The “city on a hill”, a beacon of rightness in the world, is a noble and laudable sentiment, one that Vowell feels particularly fond of, though as she demonstrates throughout her book, the well-meaning ideals of Winthrop and his brethren are a double-edged sword. American Exceptionalism has the potential to spur great innovation and bring about profound change, yet it can also be a destructive, insular force that pits the country against those who dare question its authority. The road to Puritan Boston was paved with good intentions, and Vowell is quick to draw obvious parallels to the current situation in Iraq.

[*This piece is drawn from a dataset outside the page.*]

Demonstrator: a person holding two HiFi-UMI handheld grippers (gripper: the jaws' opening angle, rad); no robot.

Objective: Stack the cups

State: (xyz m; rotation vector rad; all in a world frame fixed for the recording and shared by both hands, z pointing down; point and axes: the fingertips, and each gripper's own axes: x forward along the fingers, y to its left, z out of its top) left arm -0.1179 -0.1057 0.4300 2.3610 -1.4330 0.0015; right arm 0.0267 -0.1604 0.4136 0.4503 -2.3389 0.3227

Much as the American involvement in Iraq was expected to be greeted as liberation, the emigrants to Boston saw themselves on a mission to aid the Natives who knew nothing of Christ. The crest which represented the voyage of these well-meaning Puritans, Vowell notes with exasperation, depicted an American Indian explicitly asking “Come over and help us”.
Still, even in the face of such questionable thinking, Vowell can’t help but have a soft spot for these early Americans because, well, they’re too much like the current Americans to look down upon. She takes great steps toward sweeping away the caricature of Puritans that’s continually reinforced by pop culture and sloppy, lazy history. The portrait she paints of these hearty settlers is both endearing and tragic, as they set out in search of a better, more perfect life and occasionally stumble into wrong-headedness and conflict.
Vowell’s narrative is bolstered by a series of trips she takes to Boston, Providence, and the Foxwoods Resort and Casino, providing useful contemporary context for the historical vignettes. The Foxwoods sequence in particular, which traces the fortunes of the Mohegan and Pequot tribes as they struggle for survival and refine their relations with the Puritans, is particularly poignant, and finishes off with a reality check that will leave readers stunned by how much history passes by them every day, in the most familiar places, and how expensive the cost of getting to the present, our comfortable, relatively safe present, has been.
The Wordy Shipmates is an admirable effort in bringing the reality of America’s early years to the public in a highly readable, entertaining, and informative way. Vowell doesn’t load the book with minutiae or seek to provide a cumbersome, comprehensive survey of the Puritan story. Instead, she distills the vital elements and links them with modern events in a way that grounds them and makes them more salient. Vowell knows that understanding the past is the best way to understand the present, and The Wordy Shipmates is sure to convince plenty of others of that fact, too.